La Blogothèque
Le Disque du Dimanche

Françafrique

Aujourd’hui, les vinyles ghanéens et nigérians, traqués par de nouveaux genres d’explorateurs, passent en masse des entrepôts et des greniers où ils étaient abandonnés aux étagères de collectionneurs occidentaux. A la Blogothèque, on n’a pas d’envoyé spécial au Ghana mais on écume les vides-greniers pour vous, ce qui réserve parfois d’agréables surprises dans un pays au passé colonial certain.

Les traqueurs de vinyles vivent dans un monde à part, où le temps s’est arrêté à la fin des années 80, avec la mort industrielle du support. Une édition originale usée (dans le pays d’origine, de préférence) y vaudra toujours plus qu’une réédition flambant neuve. Mais une chose au moins subsiste de l’ancien monde : il y existe des modes (rien de péjoratif dans ce terme), comme l’actuelle course aux trésors de l’Afrique, dans le sillage de malades comme Frank Gossner ou les gens de Soundways. Les disques ghanéens et nigérians, chassés par de nouveaux types d’explorateurs, passent ainsi des entrepôts et des greniers où ils étaient abandonnés aux étagères de collectionneurs occidentaux, moyennant parfois des sommes remarquables. Cette frénésie laissera la place à une autre lorsque la source sera tarie, lorsque les goûts auront changé. A la Blogothèque, pas d’envoyé spécial au Ghana mais on écume les vides-greniers, ce qui réserve parfois de bonnes surprises dans un pays au fort passé colonial.

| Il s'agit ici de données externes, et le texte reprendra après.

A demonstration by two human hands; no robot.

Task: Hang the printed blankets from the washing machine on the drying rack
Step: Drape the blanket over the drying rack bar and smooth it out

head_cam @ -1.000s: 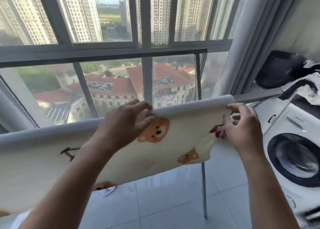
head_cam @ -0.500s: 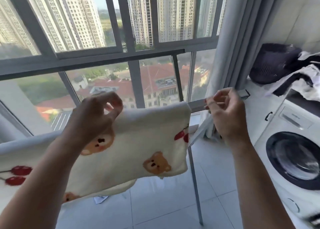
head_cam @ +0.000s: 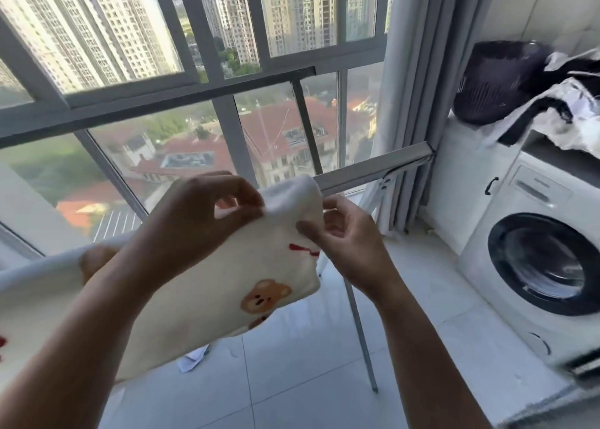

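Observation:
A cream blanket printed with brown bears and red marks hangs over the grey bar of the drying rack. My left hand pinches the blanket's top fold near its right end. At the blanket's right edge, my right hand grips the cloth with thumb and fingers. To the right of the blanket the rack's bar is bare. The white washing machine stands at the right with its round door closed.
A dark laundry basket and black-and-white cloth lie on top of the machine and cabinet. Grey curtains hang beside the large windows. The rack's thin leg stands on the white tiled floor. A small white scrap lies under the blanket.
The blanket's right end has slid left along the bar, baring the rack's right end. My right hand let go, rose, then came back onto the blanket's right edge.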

A côté des vinyles importés en France à destination de la diaspora se trouvaient ceux enregistrés en France par des musiciens expatriés, comme cet African Sound de Dikalo, un groupe formé d’une future légende de la musique camerounaise, Eko Roosevelt, de son compatriote Vicky Edimo, du congolais Sammy Massamba plus deux autres dont Internet ne m’a pas permis de retrouver la trace. Tous écumaient sans doute les sessions de studio avant que le petit label Carissima ne leur permette d’enregistrer cet unique album. African Sound - vaste programme – se veut représentatif du son africain et propose une sorte d’afro-funk apatride ultra efficace,  avec le public européen en ligne de mire. Pas un seul morceau faible. Ecoutez le très afrobeat “Fine Biscuits” et imaginez : tout est du même calibre.

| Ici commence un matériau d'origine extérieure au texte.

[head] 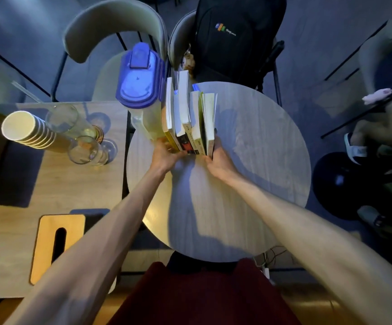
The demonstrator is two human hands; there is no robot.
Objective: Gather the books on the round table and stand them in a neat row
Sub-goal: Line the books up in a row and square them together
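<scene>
- A row of upright paperback books (188, 123) stands on the pale, round, wood-grain worktop (249, 160), near its far left edge, with the spines facing the person.
- The left grip (167, 156) curls round the yellow-spined end of the row.
- The right grip (218, 160) pinches the pale book at the other end.
- A clear plastic pitcher with a blue lid (141, 76) stands just beside the row's left side.
- A stack of white paper cups (26, 130) sits on the neighbouring square wooden worktop (78, 184).
</scene>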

Je suis parti de chez moi comme un voleur un dimanche matin, juste avant de devoir prendre la route pour le déjeuner dominical. J’ai ramené quelques disques africains aux pochettes gondolées que j’ai posés sans pouvoir les écouter. Deux jours plus tard, j’ai mis celui-ci sur la platine et “Zadie Bobo” est arrivé, sans crier gare … Heureusement, j’étais assis. Il faut dire que ce morceau hantait par bonheur mon ipod depuis deux ans déjà, depuis ce jour où Soul-Sides l’avait posté. Ce moment de joie, je le dois à Ernesto Djédjé et à son Ziglibithy, genre dont il fut le créateur, le roi et l’unique représentant avant de mourir à 35 ans dans des circonstances mystérieuses.

Un baobab ne meurt jamais. Cet adage a dû pousser Nick Gold, le ré-animateur de légendes (Buena Vista Social Club, c’est lui), à traquer les différents membres de l’Orchestra Baobab pour une reformation et un nouvel enregistrement en 2002, 20 ans après le dernier album du groupe. Populaire dans les années 70 et jusqu’au début des années 80, l’Orchestra Baobab mariait avec grâce racines sénégalaises et influences cubaines. “Mouhamadou Bamba”, qui ouvre un album de 1980 à la splendide pochette, réchauffe le coeur comme un vieil alcool. Culte.

Pour terminer cette sélection, impossible de ne pas inclure un morceau de Manu Dibango, l’aventurier, que même un tube comme Soul Makossa n’a pas pas pu étouffer musicalement. Et justement, sur l’album intitulé Soul Makossa, sorti en 1972 pour capitaliser sur le succès du titre, se trouve un morceau encore meilleur, le visionnaire et inusable “New Bell”. En passant, de la même époque, je vous recommande chaudement “Weya”.

 

LES OBJETS : Tous achetés pour 1 à 2 euros, sauf le Dibango, 6 euros. A Brignoles, Cannes, Mandelieu et Pegomas (dans le désordre). La femme qui vendait Ernesto Djédjé avait un air sympa. Elle donnait l’impression d’avoir voyagé.